TASK INSTRUCTIONS | Could you restate word for word each line from the top of the listing below through the line containing "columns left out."? Keep the pictures out.

RECORDED INFORMATION |

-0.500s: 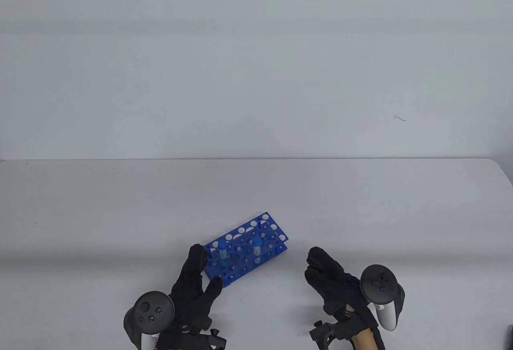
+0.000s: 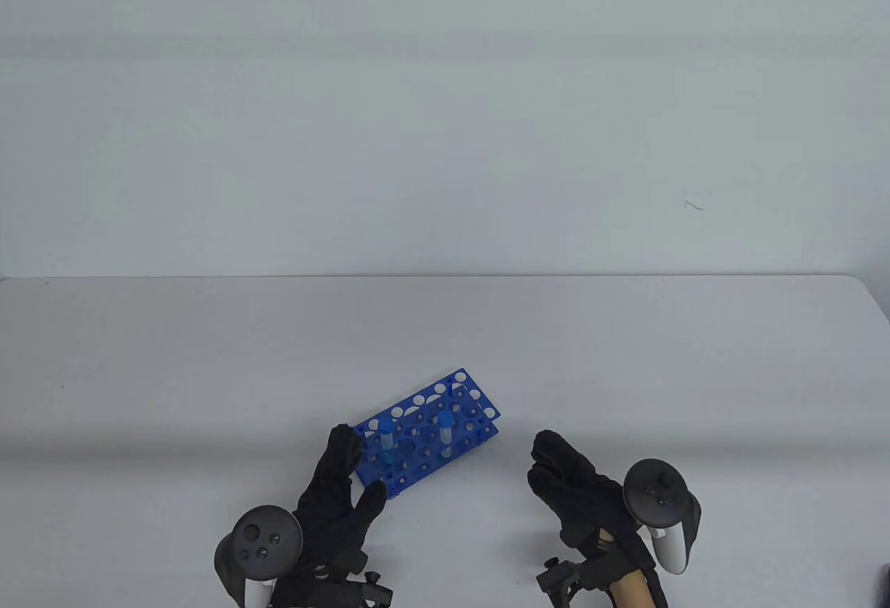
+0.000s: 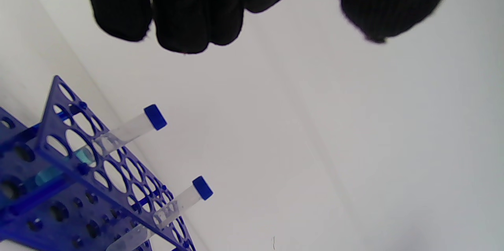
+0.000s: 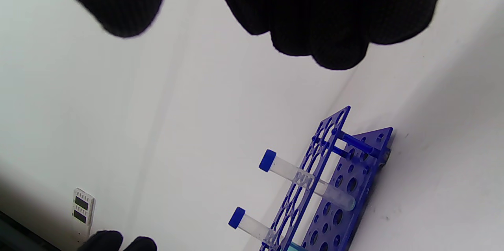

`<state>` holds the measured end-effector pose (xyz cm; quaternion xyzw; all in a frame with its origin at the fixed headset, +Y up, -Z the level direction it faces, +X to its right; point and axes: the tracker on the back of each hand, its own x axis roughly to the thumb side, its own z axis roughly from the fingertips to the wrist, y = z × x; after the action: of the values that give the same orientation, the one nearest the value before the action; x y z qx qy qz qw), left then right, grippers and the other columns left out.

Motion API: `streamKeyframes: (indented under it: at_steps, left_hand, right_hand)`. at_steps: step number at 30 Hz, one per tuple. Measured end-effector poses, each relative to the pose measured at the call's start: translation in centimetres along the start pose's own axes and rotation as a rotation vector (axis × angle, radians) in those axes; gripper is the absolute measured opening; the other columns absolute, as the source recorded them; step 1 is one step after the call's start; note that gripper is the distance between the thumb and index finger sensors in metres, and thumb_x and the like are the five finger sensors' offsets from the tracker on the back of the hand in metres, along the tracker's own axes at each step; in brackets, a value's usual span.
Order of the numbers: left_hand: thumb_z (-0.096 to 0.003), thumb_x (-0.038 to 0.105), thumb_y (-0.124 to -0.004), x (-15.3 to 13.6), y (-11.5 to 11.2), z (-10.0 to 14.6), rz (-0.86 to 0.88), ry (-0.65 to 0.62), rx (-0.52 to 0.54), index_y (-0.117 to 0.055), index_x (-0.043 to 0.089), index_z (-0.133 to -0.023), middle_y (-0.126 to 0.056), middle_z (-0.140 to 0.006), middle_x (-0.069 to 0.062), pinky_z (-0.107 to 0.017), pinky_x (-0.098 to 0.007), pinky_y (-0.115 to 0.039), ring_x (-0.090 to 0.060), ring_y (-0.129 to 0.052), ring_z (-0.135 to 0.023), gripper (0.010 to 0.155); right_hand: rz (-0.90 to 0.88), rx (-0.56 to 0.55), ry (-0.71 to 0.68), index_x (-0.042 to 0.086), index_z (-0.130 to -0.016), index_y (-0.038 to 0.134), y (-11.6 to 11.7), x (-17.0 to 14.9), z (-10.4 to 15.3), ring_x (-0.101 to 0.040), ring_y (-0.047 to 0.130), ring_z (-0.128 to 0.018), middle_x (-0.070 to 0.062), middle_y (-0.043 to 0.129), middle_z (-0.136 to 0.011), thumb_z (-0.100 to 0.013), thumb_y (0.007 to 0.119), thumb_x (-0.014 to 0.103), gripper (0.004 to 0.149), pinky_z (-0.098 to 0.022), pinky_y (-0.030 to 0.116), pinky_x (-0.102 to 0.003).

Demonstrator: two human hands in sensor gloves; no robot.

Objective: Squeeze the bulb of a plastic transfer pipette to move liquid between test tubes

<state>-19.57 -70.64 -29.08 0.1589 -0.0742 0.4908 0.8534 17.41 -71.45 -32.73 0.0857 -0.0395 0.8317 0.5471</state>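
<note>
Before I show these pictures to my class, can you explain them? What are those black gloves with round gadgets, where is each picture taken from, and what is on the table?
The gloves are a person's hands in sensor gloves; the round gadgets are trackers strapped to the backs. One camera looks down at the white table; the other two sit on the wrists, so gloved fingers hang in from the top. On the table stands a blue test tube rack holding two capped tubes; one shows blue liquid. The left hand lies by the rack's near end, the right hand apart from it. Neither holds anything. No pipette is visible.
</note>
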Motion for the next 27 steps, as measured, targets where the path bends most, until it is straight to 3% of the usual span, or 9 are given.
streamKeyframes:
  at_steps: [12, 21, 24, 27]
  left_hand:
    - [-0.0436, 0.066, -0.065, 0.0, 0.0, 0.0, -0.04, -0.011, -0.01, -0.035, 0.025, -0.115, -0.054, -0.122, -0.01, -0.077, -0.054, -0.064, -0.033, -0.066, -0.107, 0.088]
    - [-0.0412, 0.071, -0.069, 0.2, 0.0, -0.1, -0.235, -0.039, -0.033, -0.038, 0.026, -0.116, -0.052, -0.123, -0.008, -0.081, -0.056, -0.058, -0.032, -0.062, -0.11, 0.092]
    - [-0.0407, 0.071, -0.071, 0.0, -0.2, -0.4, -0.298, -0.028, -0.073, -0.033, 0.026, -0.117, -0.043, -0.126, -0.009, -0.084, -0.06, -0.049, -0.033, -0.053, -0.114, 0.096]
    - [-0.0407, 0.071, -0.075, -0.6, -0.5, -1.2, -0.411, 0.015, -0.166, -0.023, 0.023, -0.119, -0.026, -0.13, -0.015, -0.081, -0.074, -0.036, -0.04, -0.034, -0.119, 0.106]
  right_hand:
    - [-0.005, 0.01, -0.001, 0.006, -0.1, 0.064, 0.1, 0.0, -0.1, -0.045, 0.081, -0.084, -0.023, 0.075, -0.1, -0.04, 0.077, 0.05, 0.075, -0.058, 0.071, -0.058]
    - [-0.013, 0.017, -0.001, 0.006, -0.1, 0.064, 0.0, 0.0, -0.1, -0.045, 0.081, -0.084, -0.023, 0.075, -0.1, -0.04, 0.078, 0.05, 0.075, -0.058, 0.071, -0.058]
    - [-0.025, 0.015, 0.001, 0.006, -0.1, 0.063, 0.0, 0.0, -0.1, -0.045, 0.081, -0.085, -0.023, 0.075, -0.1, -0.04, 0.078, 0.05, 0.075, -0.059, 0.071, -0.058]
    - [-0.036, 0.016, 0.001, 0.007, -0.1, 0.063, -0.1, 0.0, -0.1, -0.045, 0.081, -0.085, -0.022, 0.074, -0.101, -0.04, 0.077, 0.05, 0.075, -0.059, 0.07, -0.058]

TASK OUTPUT |
-0.500s: 
+0.000s: 
+0.000s: 
+0.000s: 

`<state>` holds the measured end-effector pose (xyz cm; quaternion xyzw; all in a frame with its origin at the fixed headset, +Y up, -Z the level direction it faces, +X to its right; point and axes: the tracker on the back of each hand, its own x axis roughly to the thumb side, its own z axis roughly from the fingertips to the wrist, y = z × x; after the action: of the values that give the same orientation, the one nearest the value before the action; x y z qx qy qz qw), left then right, grippers and the other columns left out.

Nothing else belongs to this exercise.